A new race of non-feminist superwomen

128 replies

thatdamnwoman · 10/11/2018 10:11

I'm heading rapidly for 60 but I'm meeting more and more women who are the product of feminism's fights but not, it would seem to me, feminist.

In their late 30s and 40s, they're hospital consultants heading up large departments, they're heading council departments, they're aiming for political office, they're CEOs or they run their own businesses. They all, every single one I can think of, either run marathons or are triathletes or, at the very least, seriously competitive cyclists. Some of them are lesbians, few of them have children. Most of those I know are politically left-leaning. They are fiercely intelligent and driven and terrifyingly confident and accomplished. There's nowhere in the world they haven't been: most have worked abroad and they're globally connected. And this is just in my small and unremarkable city.

I was out last night with a group that included two of these superwomen. I sat there, the oldest in the group, watching and listening and acknowledging that they are the fruit of feminism: confident, intelligent women achieving their potential and helping to change the world.

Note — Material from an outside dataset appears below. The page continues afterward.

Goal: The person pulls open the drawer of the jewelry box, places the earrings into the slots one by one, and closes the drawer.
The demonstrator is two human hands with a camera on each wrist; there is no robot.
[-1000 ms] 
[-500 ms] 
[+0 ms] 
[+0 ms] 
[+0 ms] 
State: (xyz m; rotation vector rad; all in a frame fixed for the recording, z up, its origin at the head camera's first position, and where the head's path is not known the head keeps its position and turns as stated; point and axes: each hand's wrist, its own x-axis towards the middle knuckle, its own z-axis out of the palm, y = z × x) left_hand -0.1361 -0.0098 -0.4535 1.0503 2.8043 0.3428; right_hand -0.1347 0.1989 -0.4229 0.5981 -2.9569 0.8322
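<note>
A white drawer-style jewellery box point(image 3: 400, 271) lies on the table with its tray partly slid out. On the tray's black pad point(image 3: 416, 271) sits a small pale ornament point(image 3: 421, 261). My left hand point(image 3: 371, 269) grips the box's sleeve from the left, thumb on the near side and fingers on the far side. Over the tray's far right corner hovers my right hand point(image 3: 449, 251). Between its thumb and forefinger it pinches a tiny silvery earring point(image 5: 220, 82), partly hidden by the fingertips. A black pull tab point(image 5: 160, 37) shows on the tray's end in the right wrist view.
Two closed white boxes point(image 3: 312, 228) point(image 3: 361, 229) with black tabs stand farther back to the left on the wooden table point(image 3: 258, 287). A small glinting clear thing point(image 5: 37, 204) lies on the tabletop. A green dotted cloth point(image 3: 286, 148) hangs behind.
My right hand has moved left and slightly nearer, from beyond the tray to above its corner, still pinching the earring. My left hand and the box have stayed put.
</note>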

And yet... Both of them talked several times about their transgender friends without any apparent questioning of the way some of them slip in and out of various identities. They believe gender is a 'thing' rather than a social construct. They think sex is irrelevant, just a random outcome to be ignored. Our evening of conversation covered homelessness, poverty, earnings — but never in the context of women. Women, men, all apparently equal.

One of them has funded a project in a deprived area to support transgender children and talked about how awful it was that a 13-year-old girl had found help too late to be prescribed puberty blockers and would have to undergo mastectomy at a later date. I and a couple of other women just looked at our plates and said nothing: it really wasn't the place to start talking about it.

I gave three women a lift home afterwards. All of us are old-fashioned feminists. We sat in the car till gone midnight, with the windows fogged up, wondering what happened to feminism that so many of the women who've benefitted from the struggles of their mothers and grandmothers are now what someone described as 'amazing men with vaginas'.

OP posts:
Danaquestionseverything · 10/11/2018 13:38

thatdamnwomen

It’s always ultimately comes down to class.

Society judges. It’s a given. You can try work your way up and someone is always waiting to smack you back down. My experience OZ is obviously different. I actually get quite confused with the British class system.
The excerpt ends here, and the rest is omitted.